Balint,
I am not sure whether pre-allocation will help the performance but there is
a good chance it may since the default for chunked data sets is to allocate
space incrementally (chunk by chunk) as data is written to the data set,
especially if the chunks are small and there are a lot of them. If matlab
has access to the low level HDF5 APIs (which I beleive it does) you can use
the H5Pset_alloc_time and pass alloc_time as H5D_ALLOC_TIME_EARLY to set a
dataset creation property list. There should be no need to mess with the
fill value or do any filling as far as I can tell.

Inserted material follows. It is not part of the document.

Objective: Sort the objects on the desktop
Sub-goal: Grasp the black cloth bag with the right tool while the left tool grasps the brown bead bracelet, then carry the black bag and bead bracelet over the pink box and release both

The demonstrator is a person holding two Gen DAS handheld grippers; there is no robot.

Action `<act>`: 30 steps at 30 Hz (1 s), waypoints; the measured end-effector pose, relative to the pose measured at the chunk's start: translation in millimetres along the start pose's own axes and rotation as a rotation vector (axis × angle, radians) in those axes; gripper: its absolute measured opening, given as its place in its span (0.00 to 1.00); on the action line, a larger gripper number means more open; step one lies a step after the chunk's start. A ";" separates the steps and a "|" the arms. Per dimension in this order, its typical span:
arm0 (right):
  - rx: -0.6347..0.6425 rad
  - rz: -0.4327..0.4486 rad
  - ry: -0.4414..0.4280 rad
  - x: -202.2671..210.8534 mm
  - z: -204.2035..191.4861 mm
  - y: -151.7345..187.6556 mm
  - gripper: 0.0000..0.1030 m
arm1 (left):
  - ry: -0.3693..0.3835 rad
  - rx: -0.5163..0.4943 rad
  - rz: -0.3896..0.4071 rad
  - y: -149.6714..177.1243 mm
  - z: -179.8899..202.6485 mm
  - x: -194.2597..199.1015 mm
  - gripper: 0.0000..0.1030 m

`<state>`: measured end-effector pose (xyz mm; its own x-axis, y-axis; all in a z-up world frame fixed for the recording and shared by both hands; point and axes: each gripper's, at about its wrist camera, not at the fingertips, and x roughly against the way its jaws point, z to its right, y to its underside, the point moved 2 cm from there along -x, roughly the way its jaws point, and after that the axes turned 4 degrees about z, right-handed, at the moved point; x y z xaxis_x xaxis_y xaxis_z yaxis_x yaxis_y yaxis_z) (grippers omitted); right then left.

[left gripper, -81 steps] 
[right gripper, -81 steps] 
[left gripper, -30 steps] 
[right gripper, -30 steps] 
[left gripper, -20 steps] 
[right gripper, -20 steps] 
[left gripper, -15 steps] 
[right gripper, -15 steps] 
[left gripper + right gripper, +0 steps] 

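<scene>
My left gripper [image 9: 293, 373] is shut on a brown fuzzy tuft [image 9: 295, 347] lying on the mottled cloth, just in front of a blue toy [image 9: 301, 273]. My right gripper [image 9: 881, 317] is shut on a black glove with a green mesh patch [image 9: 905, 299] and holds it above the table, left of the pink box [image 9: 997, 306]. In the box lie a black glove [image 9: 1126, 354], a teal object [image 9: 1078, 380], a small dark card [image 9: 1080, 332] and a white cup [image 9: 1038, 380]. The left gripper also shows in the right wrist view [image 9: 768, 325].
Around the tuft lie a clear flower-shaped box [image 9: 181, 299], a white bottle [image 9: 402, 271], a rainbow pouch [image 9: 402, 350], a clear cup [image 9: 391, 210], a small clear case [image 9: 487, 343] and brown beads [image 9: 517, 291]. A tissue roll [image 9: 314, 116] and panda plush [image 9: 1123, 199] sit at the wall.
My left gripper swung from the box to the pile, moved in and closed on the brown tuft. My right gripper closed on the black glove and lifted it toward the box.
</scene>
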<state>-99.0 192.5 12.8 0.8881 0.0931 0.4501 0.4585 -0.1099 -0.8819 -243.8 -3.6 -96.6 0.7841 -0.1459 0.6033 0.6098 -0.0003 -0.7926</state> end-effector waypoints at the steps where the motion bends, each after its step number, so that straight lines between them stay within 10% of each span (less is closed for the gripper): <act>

You will need to create a property list first then set this property then
pass it in to H5Dcreate. Also, I think matlab splits the HDF5 API into
classes so the function might look like H5P.set_alloc_time or something
like that. It might also be worth while to check that matlab is a recent
version so that it is compiled/linked against a recent HDF5 version/build.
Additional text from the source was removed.